Dataset excerpts Block Start
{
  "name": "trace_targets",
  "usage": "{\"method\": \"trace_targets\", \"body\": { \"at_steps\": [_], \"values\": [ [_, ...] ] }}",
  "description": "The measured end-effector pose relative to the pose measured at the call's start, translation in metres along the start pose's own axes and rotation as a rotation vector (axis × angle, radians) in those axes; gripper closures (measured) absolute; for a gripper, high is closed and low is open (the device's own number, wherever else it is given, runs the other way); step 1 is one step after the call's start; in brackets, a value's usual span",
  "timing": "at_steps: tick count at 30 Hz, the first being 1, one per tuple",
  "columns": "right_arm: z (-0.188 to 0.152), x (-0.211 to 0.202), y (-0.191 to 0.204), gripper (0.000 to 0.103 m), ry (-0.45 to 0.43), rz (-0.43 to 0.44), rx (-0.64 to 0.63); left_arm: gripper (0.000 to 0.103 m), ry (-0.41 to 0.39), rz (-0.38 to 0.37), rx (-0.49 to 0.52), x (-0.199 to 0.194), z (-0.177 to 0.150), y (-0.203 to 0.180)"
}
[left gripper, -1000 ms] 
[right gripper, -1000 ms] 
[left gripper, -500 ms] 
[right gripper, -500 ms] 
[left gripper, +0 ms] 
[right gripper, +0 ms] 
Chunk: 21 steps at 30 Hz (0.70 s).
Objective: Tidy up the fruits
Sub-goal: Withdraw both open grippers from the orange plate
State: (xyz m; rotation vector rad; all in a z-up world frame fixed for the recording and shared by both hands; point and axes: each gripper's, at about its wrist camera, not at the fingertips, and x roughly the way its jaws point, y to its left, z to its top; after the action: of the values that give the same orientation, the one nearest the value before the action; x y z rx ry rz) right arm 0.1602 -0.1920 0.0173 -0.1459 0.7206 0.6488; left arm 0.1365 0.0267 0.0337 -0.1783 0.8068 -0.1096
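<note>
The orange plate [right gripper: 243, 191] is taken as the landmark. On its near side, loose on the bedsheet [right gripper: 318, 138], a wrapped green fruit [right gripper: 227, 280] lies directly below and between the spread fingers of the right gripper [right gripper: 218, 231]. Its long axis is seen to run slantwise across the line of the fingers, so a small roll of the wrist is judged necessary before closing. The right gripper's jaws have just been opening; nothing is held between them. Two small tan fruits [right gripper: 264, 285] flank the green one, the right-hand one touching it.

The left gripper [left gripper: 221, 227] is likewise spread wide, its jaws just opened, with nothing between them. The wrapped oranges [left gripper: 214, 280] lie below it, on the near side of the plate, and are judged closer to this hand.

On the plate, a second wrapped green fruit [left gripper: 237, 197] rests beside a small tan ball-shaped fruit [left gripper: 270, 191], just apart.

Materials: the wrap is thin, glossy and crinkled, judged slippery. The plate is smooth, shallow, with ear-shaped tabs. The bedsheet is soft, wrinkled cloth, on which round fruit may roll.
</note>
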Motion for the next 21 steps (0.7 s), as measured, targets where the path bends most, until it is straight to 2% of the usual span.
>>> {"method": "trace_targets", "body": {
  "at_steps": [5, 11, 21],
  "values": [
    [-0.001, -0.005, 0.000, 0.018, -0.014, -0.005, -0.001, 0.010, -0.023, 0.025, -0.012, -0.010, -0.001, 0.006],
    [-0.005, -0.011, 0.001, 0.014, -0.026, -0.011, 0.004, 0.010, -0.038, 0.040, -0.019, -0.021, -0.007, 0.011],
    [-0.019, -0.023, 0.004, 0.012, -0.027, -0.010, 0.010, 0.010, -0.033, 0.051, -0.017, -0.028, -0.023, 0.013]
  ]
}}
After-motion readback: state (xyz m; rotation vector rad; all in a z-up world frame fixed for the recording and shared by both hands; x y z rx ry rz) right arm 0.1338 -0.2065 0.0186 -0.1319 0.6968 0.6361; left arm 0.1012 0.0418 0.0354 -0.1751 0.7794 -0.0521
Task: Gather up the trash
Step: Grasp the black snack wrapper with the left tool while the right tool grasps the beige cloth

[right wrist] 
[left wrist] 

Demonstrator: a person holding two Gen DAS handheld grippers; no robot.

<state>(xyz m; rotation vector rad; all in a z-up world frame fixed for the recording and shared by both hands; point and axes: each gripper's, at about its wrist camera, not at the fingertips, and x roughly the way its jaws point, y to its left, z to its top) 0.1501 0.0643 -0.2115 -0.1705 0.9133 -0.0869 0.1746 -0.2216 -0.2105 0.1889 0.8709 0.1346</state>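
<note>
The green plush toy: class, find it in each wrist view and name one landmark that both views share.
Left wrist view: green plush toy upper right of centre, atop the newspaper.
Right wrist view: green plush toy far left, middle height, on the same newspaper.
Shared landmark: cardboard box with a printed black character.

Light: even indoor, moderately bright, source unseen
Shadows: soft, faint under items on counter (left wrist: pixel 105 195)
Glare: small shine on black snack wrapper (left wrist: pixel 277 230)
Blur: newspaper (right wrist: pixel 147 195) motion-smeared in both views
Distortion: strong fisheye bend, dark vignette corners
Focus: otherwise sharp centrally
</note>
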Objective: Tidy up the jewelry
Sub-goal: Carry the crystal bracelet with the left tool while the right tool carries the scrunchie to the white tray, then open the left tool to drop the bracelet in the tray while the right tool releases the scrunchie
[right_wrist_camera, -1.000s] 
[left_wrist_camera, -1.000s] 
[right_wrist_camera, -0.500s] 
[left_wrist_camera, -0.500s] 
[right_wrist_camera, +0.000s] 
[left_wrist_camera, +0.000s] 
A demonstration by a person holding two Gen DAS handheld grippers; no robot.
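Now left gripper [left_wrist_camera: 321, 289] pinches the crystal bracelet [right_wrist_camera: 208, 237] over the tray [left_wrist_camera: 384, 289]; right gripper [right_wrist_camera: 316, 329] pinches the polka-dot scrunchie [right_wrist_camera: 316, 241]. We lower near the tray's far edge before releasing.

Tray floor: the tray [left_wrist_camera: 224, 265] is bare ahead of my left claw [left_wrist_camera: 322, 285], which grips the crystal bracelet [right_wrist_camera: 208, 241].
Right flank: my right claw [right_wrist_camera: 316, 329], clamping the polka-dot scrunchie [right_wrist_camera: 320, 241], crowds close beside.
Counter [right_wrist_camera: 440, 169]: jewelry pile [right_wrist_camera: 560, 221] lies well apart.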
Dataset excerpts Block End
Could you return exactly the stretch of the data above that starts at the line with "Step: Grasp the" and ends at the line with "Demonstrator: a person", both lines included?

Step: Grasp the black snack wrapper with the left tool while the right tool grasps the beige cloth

[right wrist] 
[left wrist] 

Demonstrator: a person holding two Gen DAS handheld grippers; no robot.

This exercise has been fully answered.